I realize running it through Mr. Kingsbury's Jepsen is a solid PR move, 10/10 top nerds love what submitting to Jepsen signals - Confidence and commitment to correct behavior. I doubt anyone would fault you for dropping a hundred grand, it's more or less the ticket price to enter the arena of "proper" distributed systems.
I'm curious though, what _new_ bugs or integrity violations did you learn about from the Jepsen runs? In your post, it mentions you were already aware of most or all problems through in-house chaos monkey testing. Did I read correctly?

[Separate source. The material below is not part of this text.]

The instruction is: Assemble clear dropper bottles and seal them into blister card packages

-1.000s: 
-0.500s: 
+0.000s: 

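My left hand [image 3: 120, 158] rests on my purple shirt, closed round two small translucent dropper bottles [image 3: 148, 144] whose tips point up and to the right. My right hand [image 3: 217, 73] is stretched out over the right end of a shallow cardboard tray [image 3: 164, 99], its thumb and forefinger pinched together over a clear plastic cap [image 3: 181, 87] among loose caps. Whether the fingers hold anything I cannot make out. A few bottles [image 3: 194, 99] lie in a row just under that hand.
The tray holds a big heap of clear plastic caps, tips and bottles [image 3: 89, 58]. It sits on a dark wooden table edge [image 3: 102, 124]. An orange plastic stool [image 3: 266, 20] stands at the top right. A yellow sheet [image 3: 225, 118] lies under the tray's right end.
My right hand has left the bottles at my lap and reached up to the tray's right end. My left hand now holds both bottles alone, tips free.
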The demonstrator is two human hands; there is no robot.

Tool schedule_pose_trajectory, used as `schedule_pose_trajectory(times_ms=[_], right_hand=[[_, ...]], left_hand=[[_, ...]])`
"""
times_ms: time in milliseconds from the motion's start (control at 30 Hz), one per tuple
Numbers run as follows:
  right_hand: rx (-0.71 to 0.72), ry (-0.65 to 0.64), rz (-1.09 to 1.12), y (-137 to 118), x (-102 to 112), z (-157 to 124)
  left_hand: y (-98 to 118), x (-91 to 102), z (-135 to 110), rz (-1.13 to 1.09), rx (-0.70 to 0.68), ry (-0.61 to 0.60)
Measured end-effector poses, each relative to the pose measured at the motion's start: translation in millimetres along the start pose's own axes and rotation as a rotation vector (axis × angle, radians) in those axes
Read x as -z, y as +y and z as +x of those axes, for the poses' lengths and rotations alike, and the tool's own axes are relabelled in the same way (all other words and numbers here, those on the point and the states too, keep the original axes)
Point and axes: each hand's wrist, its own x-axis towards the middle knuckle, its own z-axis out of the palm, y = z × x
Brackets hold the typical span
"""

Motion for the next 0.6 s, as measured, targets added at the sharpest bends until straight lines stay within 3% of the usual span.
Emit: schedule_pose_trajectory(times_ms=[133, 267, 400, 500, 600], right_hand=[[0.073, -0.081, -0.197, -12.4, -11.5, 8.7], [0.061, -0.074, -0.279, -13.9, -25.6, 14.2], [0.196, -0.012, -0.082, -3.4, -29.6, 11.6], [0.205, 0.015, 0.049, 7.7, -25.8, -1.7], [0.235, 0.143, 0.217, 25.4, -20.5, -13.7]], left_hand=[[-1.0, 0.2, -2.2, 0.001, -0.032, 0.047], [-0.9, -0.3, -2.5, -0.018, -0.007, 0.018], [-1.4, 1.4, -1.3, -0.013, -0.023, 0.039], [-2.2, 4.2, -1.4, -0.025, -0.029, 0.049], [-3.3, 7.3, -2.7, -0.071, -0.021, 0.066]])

I was following Jepsen results since Kyle's first post and it's amazing that the blog post series became a well respected company
The report revealed the following unknown consistency issues which we had to fix:
- duplicated writes by default
- aborted read with InvalidTxnState
- lost transactional writes
The first issue was caused by a client: starting with recent versions the client has idempotency on by default but when the server-side doesn’t support it (we had idempotency behind a feature flag) the client doesn’t complain. We will enable idempotency by default in 21.1.1 so it shouldn't be an issue. Also it's possible to turn the feature flag on for the older versions.
The other two issues were related to the transactions; we haven’t chaos tested the abort operation since it’s very similar to commit but even the tiny difference in logic was enough to hide the bug. It’s fixed now too.